The building was designed by architect Geoff Richards and completed in 1987. Originally known as the Michael Fowler Hotel, it had 38 guest rooms and two penthouse suites. Sir Michael Fowler lived in a residential apartment on the top floor. The Government bought the building in 1990 as it wanted the land for the proposed Museum of New Zealand. Entrepreneur Chris Parkin took over management of the hotel in October 1990 and bought the building from the Government in 1992. By that time it was known as the Museum Hotel. After the building was relocated, its name changed to the Museum Hotel de Wheels, then the Museum Art Hotel. In 2015 Parkin sold the hotel to Amalgamated Holdings, and in 2017 the hotel's name was changed to QT Wellington. Parkin's collection of around 200 artworks is housed in and leased to the hotel. The hotel expanded into a neighbouring property in 2004, adding 94 hotel rooms and 127 apartments, and as of 2020 had 180 rooms, including 25 art-inspired Gallery Rooms and 99 self-contained apartments.

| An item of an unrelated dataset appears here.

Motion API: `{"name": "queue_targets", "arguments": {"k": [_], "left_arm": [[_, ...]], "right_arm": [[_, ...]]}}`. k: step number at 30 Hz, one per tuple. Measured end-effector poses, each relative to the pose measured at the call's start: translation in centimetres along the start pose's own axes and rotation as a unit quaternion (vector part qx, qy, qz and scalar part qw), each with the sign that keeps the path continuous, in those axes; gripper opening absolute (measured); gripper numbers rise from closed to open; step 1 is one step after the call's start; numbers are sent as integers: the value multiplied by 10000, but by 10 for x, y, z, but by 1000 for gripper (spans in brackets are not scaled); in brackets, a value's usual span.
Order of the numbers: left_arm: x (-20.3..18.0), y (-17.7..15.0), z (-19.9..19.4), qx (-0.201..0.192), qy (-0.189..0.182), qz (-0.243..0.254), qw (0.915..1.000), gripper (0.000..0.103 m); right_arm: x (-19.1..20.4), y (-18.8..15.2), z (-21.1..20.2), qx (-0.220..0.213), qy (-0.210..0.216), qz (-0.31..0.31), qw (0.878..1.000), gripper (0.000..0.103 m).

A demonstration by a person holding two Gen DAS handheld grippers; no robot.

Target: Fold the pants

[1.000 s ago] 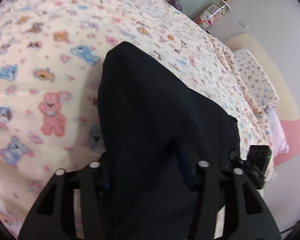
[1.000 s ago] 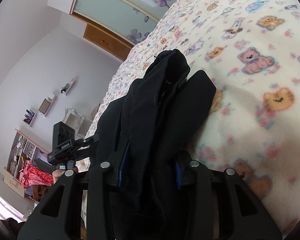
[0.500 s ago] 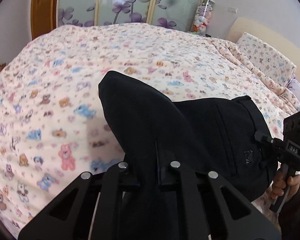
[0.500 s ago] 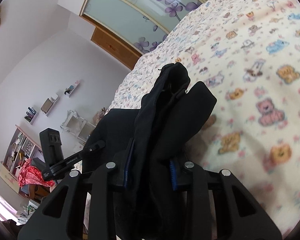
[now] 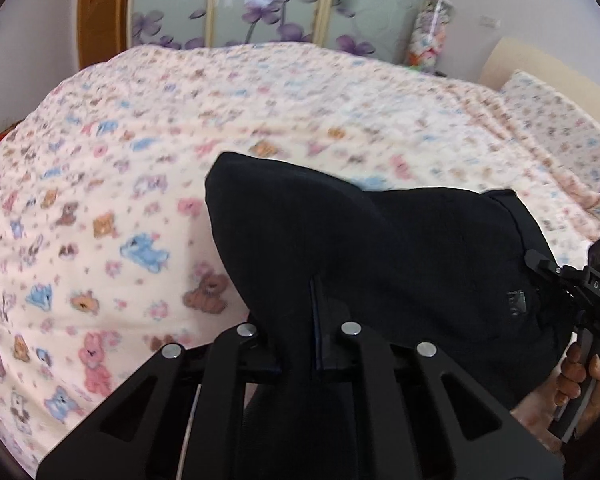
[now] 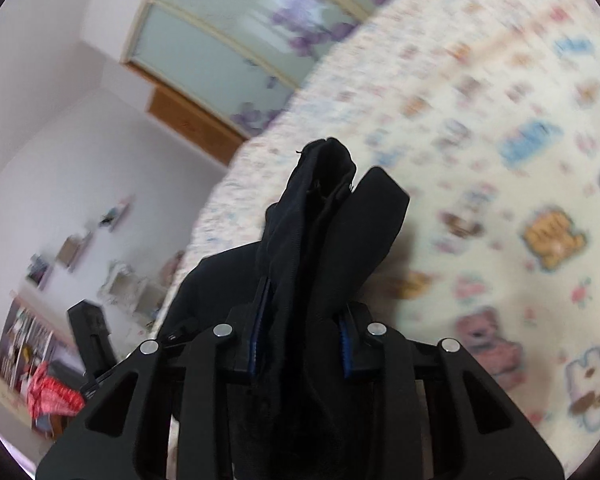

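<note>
Black fabric pants [image 5: 400, 248] hang above a cartoon-animal-print fleece blanket [image 5: 100, 200] on the bed, pinched btwn the left gripper [image 5: 300, 344] at near edge & the right gripper [image 6: 302, 320] at the pants' right end. Behind the bed: floral frosted-glass sliding doors [image 5: 284, 4]. Patterned pillow [image 5: 556, 120] lies far right by the headboard. Wall shelves [image 6: 76, 240] sit left of the bed in right-wrist view.
</note>
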State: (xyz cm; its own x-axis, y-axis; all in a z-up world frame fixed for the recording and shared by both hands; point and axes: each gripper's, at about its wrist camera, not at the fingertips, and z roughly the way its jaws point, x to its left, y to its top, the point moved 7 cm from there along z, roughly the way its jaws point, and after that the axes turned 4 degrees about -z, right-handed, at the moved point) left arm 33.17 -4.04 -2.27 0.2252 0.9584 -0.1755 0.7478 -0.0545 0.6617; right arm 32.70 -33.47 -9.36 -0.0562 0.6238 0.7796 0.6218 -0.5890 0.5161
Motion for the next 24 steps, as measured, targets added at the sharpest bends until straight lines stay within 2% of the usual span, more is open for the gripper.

==Relocation of the building==
Weighing an estimated 3500 tonnes, the reinforced concrete building was moved from its original site, now the location of the Museum of New Zealand Te Papa Tongarewa, to a site more than 100 metres down and across a major road.

The relocation started in May 1993 and took just over five months. The hotel's weight was transferred from 17 columns to a giant steel grid bolted on to railway bogies, then hydraulic jacks were pushed up between the grid and the bottom of the hotel, and the columns were cut to transfer the weight. The hotel was wheeled on 8 sets of parallel rails 80 metres along Cable Street on 14–15 August 1993. The wheels were then turned 90 degrees, and the building pushed 40 metres across the road on 21 August on another set of rails to a point where it was joined to new foundations, and recommenced operation as a hotel.

During this process, the only items removed from the hotel were the bed linens. Everything else remained in situ, even the bottles in the bar. Nothing was damaged in the move and there were no signs of any building stress or damage as cracks.

Motive power for the move was eight hydraulic rams capable of providing 160 tonnes of push. In the event only 8 tonnes of push were required to get the building rolling. Each of the two moves was accomplished in one day, at a maximum speed of 12 metres per hour. Between the first move and the second, time was required to turn the 96 railway bogies used 90 degrees. Each bogie had 4 wheels, so the point loading through each wheel was less than 10 tonnes.

At the time of moving, the building was only five years old. Although comparatively new, the hotel was to have been demolished to make way for the much larger structure of the National Museum. Chris Parkin, the entrepreneur who undertook the project, was awarded the title of 'Wellingtonian of the Year' in 1993.